Your assignment>
For each line below that contains the word "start", return that line.

Data supplied>

▶

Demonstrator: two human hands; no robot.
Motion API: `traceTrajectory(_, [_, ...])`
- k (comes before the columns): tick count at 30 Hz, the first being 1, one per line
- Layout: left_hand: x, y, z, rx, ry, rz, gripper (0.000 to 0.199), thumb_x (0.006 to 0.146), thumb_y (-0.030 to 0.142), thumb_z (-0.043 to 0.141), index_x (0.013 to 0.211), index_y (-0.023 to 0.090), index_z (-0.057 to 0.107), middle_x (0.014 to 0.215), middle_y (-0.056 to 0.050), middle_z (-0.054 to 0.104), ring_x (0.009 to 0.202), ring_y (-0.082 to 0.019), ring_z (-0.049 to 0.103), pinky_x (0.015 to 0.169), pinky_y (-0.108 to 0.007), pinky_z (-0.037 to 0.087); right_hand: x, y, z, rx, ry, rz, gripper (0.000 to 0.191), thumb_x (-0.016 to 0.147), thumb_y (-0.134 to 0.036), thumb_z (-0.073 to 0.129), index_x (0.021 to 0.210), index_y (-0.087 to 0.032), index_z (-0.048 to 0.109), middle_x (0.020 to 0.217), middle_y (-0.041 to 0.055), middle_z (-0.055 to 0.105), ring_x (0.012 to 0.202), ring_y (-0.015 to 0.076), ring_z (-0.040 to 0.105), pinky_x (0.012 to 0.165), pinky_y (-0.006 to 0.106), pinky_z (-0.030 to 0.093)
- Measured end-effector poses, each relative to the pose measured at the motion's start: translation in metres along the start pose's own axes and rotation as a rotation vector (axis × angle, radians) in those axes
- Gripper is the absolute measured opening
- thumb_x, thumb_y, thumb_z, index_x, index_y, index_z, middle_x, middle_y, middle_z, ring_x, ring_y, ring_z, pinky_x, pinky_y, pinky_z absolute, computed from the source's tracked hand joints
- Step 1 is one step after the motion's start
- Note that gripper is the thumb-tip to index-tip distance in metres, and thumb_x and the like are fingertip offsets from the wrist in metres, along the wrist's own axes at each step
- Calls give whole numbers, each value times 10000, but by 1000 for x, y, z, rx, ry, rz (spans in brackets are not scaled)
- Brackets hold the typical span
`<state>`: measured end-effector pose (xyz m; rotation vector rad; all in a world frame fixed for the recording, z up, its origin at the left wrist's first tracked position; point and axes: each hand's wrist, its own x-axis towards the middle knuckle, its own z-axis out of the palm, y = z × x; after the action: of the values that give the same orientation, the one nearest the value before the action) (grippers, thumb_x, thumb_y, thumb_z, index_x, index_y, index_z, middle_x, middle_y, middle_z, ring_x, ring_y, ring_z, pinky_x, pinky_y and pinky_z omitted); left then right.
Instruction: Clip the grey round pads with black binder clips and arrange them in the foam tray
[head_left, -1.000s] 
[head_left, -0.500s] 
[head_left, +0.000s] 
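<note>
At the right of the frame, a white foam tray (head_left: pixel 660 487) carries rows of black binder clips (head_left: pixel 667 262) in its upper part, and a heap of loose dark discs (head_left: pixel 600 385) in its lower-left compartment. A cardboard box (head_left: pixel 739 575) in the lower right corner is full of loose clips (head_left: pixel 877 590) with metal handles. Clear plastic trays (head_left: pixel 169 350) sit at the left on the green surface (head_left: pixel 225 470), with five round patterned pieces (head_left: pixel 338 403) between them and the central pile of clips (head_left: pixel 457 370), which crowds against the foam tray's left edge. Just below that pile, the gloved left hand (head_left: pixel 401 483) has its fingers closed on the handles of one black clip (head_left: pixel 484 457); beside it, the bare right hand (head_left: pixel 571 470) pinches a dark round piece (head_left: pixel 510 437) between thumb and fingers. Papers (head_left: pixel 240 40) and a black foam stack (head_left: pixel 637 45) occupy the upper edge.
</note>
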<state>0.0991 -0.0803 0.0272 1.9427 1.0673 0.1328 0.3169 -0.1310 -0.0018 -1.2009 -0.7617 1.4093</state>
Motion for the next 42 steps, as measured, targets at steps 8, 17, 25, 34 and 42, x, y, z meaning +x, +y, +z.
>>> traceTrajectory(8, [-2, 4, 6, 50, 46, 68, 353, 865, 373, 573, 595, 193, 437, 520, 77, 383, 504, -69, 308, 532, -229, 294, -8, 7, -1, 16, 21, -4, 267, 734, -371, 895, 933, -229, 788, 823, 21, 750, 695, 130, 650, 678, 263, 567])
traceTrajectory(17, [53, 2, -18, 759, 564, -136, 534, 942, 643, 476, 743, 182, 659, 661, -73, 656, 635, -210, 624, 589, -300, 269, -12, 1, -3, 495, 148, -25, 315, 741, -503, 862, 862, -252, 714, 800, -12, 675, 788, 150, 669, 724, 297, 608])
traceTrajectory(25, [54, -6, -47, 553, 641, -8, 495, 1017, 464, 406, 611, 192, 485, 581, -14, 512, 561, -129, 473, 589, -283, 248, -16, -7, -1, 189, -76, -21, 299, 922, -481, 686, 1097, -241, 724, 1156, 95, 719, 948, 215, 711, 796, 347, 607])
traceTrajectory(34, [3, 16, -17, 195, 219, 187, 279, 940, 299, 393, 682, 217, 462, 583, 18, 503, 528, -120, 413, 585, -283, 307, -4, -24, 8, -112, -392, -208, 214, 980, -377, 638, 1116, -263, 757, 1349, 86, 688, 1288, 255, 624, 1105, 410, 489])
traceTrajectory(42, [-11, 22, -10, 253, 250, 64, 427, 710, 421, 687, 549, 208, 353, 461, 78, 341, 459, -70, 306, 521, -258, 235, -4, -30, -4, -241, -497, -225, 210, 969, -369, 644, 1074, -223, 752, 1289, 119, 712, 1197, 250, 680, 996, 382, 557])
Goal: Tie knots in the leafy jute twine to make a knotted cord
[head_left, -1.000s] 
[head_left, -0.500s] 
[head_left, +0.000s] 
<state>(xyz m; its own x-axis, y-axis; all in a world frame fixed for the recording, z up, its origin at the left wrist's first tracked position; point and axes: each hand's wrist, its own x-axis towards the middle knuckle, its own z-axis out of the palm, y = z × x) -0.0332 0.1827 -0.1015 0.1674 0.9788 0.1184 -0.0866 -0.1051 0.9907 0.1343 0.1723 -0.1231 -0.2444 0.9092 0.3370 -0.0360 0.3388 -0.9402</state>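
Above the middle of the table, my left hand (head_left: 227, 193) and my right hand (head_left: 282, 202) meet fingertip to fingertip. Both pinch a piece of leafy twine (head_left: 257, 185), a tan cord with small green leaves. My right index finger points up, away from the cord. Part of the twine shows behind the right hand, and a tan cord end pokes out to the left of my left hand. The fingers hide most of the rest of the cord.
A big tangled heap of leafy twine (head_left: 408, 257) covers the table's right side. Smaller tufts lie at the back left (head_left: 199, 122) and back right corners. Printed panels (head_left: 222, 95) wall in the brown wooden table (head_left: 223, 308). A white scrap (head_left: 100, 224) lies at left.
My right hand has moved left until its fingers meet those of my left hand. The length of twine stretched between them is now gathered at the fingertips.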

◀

Result>
- Measured end-effector poses, each relative to the pose measured at the motion's start: translation in metres along the start pose's own axes and rotation as a rotation vector (axis × angle, radians) in those axes
- Step 1 is one step after the motion's start

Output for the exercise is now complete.